**TASK INSTRUCTIONS:**
For the string "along", search the entries below and copy every line where it appears.
(ENTRIES SUPPLIED begins)
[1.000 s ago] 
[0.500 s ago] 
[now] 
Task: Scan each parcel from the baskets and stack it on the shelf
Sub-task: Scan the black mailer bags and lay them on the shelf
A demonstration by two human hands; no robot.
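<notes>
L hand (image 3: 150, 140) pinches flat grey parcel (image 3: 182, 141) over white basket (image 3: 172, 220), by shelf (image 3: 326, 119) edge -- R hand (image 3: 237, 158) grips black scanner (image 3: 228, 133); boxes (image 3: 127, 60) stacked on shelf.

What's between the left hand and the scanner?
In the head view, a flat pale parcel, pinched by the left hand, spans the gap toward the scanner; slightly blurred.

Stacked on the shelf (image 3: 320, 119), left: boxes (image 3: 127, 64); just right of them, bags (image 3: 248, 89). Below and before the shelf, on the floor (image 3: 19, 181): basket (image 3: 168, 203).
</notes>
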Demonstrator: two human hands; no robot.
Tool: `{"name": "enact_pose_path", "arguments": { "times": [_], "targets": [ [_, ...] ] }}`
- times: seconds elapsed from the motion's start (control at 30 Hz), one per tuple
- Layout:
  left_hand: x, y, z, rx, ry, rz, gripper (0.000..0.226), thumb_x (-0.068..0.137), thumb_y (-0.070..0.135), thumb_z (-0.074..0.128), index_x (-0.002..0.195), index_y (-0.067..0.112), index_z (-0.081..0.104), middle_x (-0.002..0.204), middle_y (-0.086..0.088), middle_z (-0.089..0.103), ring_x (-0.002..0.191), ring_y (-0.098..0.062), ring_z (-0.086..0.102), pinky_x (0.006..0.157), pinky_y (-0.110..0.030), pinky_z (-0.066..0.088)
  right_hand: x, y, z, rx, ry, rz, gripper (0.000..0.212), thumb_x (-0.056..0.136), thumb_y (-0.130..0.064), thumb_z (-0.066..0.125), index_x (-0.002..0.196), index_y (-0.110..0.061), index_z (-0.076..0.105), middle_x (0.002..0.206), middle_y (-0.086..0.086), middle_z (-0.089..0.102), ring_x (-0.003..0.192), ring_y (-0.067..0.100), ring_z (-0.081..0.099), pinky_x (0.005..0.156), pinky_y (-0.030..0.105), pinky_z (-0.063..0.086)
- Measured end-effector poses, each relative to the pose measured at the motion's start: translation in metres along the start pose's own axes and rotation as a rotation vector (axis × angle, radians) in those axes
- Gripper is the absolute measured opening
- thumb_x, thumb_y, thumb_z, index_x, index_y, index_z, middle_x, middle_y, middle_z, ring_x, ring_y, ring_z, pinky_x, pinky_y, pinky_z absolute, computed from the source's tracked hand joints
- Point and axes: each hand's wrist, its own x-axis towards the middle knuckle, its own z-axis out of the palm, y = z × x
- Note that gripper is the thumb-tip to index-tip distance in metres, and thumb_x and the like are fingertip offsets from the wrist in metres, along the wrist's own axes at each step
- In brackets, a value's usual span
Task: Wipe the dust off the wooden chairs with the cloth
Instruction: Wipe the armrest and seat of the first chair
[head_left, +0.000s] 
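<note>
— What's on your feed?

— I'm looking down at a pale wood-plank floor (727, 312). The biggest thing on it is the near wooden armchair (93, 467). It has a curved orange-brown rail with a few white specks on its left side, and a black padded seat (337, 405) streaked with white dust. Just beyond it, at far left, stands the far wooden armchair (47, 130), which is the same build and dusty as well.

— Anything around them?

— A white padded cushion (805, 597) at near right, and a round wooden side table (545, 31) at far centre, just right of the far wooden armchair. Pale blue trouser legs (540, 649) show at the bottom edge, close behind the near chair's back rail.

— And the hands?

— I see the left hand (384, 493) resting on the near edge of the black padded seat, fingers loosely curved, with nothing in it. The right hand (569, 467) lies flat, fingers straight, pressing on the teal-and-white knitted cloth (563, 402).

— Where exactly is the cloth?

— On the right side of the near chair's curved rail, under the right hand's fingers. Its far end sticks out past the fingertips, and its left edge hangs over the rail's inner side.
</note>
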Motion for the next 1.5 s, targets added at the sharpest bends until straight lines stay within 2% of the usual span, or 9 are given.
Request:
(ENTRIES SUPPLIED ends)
**WRITTEN RESPONSE:**
- Measured end-effector poses, each relative to the pose measured at the motion's start: translation in metres along the start pose's own axes and rotation as a rotation vector (axis × angle, radians) in those axes
- Note that gripper is the thumb-tip to index-tip distance in metres, and thumb_x and the like are fingertip offsets from the wrist in metres, along the wrist's own axes at each step

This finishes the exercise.